If it was accurate to mention the major tragedy and triumph of the epical pole of man's being, it is accurate to speak of the minor bliss and fulfillment of the pastoral pole of man's being. Yet we are speaking of essence, not reality.

One can hardly disagree with the usual definition of pastoral verse: rustic in setting and simple in thought and action. But while one does not disagree with the definition, neither is he noticeably informed by it. Let me suggest that the difficulty of definition is that we have no poetry that is not in some way pastoral, or, to put it another way, we have no examples at all of pastoral poetry. What I mean by that outrageous remark is this: Pastoral poetry aims at yielding an impression of innocuous happiness, which we desire; it aims at paraphrasing an animal energy, which we admire; it aims at creating a freedom of being, which we yearn for, would escape to if we could, but in which we cannot believe, and, seeking, cannot find. We cannot believe or find because we cannot remove time from action and cannot remove mind from existence. Neither can we achieve complete freedom without inclining toward a licentiousness which, like pornography, is not at all free or adventurous but stylized, heartless, and dead. At best, then, pastoral poetry gives intimations of a state we apprehend in imagination but cannot accept in reality. It gives what form can be given to our sophistries of Edens, our superstitions of blessed isles, our love of dolphins moving, our sentiments about past cultures, especially those that, like Theocritus' dear, nonsensical meadows, never existed. In short, we can have, to borrow Empson's title, some versions of pastoral. Pure pastoral we cannot have. Indeed, one may wonder to what extent a pure pastoral poetry was possible for Theocritus or any of the other ancients. The main drift of the classical lyric was not pastoral. (pp. 733-34)

[Any] important poetic consciousness yearns toward a pastoral vision at the same time that it yearns toward its polar opposite, an epical vision, neither of them quite possible. Allen Tate is no exception, for we can observe how in his early and middle work his aspirations divide between a desire for a perfect world, which poets always seem to think they deserve, and a wish to assert through action and will a change upon the world as it actually is. I suggest this division (rather than fashionable aesthetics) led him to embrace in his early career a belief in "dissociation of sensibility." That was a worry he later abandoned, but not for a long time. In the meantime, this division tended to direct the course of his poetry. It lies behind his "Ode to the Confederate Dead," a poem in which the natural world moves on about the narrator, beyond him, offering inklings, but no sure prophecy, no heroic home, while he himself is powerless to implement his will to act. He can only react, and, even so, the manner of reaction finally reduces will to veleity, while the minor fret of aggravated sensibility remains.

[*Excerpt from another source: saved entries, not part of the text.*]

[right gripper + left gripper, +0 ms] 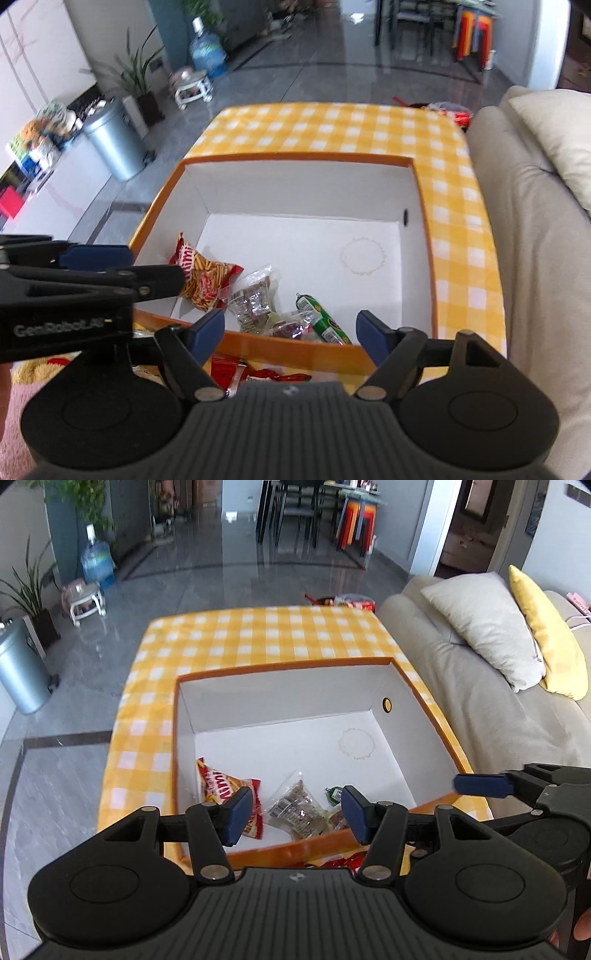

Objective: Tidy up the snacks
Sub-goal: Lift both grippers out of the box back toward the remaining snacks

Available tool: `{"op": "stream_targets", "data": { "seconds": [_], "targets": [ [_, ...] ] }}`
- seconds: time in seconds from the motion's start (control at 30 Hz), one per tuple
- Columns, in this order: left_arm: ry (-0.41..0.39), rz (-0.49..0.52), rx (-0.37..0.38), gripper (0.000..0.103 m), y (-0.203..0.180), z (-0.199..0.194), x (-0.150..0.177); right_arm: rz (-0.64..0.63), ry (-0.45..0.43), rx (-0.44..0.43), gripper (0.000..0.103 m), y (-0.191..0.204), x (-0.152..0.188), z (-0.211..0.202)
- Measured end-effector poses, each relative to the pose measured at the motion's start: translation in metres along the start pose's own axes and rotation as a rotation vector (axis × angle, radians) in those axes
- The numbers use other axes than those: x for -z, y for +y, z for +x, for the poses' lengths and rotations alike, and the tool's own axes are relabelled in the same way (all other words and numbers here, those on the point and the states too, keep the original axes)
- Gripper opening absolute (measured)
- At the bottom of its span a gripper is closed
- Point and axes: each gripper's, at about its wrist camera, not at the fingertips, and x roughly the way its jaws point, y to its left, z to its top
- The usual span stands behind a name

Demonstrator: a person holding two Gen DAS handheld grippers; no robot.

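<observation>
Left wrist view: left gripper [295, 814], blue pads apart, empty.
Right gripper [290, 338]: wide apart, empty.
Box [295, 158]: rectangular, orange-rimmed, white card.
Snacks: crinkled red packet [205, 280], glossy green sausage [323, 319], inside box.

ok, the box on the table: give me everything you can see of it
The box is open-topped, looks like cardboard, with orange outside and rim and plain white inside. One side wall has a small round hole. A faint ring stain marks the floor. It sits flat on the yellow checked tablecloth, with snack packets clustered in its near corner, the rest bare.
</observation>
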Motion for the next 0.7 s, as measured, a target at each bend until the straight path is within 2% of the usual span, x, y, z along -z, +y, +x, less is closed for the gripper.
{"op": "stream_targets", "data": {
  "seconds": [0.07, 0.17, 0.23, 0.33, 0.53, 0.7],
  "targets": [
    [-0.019, 0.010, -0.002, 0.065, 0.001, -0.010, 0.007, 0.018, -0.043, 0.008, 0.087, 0.002, 0.011, -0.011],
    [-0.044, 0.036, -0.008, 0.065, 0.001, -0.023, 0.020, 0.047, -0.075, -0.007, 0.088, 0.004, 0.028, -0.025],
    [-0.044, 0.036, 0.009, 0.069, 0.004, -0.031, 0.028, 0.065, -0.081, -0.024, 0.088, 0.005, 0.039, -0.032],
    [-0.046, 0.036, 0.027, 0.070, 0.008, -0.039, 0.042, 0.080, -0.104, -0.025, 0.088, 0.011, 0.058, -0.041],
    [-0.066, 0.075, -0.034, 0.073, 0.013, -0.056, 0.074, 0.131, -0.137, -0.043, 0.089, 0.017, 0.092, -0.053],
    [-0.037, 0.090, -0.034, 0.075, 0.019, -0.058, 0.100, 0.130, -0.164, 0.005, 0.089, 0.021, 0.117, -0.059]
  ]
}}
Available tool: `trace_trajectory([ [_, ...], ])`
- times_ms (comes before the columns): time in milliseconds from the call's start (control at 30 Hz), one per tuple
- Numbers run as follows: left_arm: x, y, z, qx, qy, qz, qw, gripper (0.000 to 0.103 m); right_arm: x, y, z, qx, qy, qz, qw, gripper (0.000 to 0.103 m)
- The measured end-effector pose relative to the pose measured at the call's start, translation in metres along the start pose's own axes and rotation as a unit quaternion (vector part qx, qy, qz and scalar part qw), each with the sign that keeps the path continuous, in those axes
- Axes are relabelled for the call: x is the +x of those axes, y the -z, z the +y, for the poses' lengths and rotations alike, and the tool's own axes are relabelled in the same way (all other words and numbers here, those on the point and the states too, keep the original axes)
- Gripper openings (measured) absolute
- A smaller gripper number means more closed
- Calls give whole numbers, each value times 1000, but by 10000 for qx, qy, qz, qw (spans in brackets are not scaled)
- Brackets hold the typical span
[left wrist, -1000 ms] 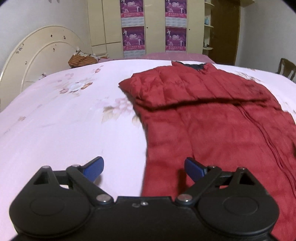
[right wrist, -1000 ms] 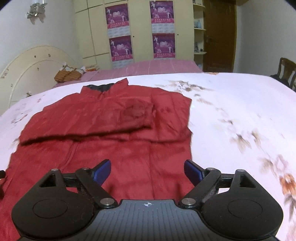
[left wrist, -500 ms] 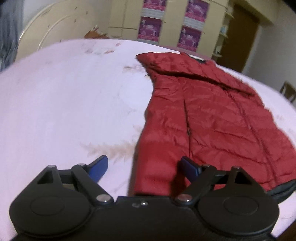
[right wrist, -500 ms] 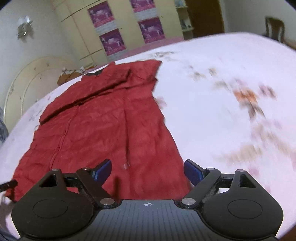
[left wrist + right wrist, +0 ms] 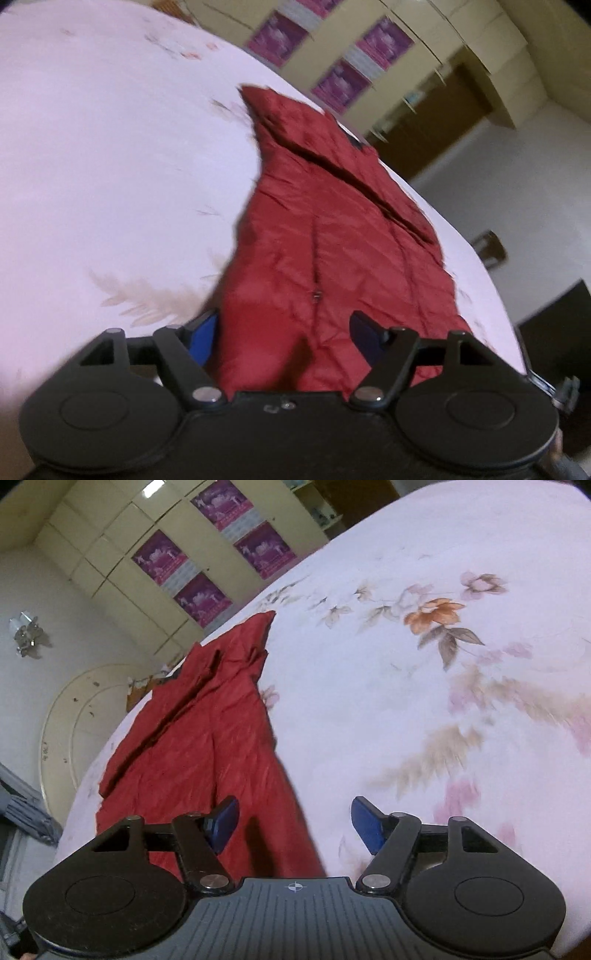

Therefore one way to see the "Ode" is as a poem about the blunting of the epic will. There are many poems in which the pastoral will or desire is equally blunted. (pp. 734-35)

I believe for Tate the separation from the timeless world of the pastoral aspect of life and poetry meant loss of humanity. Surely, it is at least partly for that reason that he could, in the 1930's, throw himself passionately into a movement for which he had few practical hopes. I refer to the Agrarian Movement. The whole picture of the movement is, of course, complicated by the historical milieu of the Great Depression, by wounded southern pride, and, perhaps, by certain amount of desperate impudence on the parts of the advocates. But I have uncovered little to suggest that Tate thought Agrarianism would really prevail. Nor did he or any of the Agrarians except Andrew Lytle think of being a farmer—dirt or gentleman. Why then all the energy, the public debates, the quarrels, the cruel and hasty words? I submit that their passion was at base an artist's passion and one which rehearsed Blake's indignation at the abstractions of an industrialism that called human innocence into doubt.

The same abstract malignity that questions innocence also questions experience. Or, to put it another way, to doubt the spirit is to doubt the flesh, and to doubt the pastoral is to doubt the epical. This attendant doubt surfaces in such poems as "Aeneas at Washington" and "The Mediterranean." For these are both poems wherein the burden of history ultimately divorces man from history, giving him as a consolation prize a "sense of history." They are poems that wrench their triumph from a recognition that there is no triumph. In the magnificence of his despair Tate could go even further, creating marvelous poems about the enemy of poetry, that narcissistic abstractionism in which he perceives Alice submerged in the looking-glass…. She possesses "eyesight," rather than vision. The horridness of the picture derives from the separation of consciousness from a natural world. Such poems come from deciding to look the devil in the eye, something no one has to do, but if he does it and is not destroyed, he may be strengthened.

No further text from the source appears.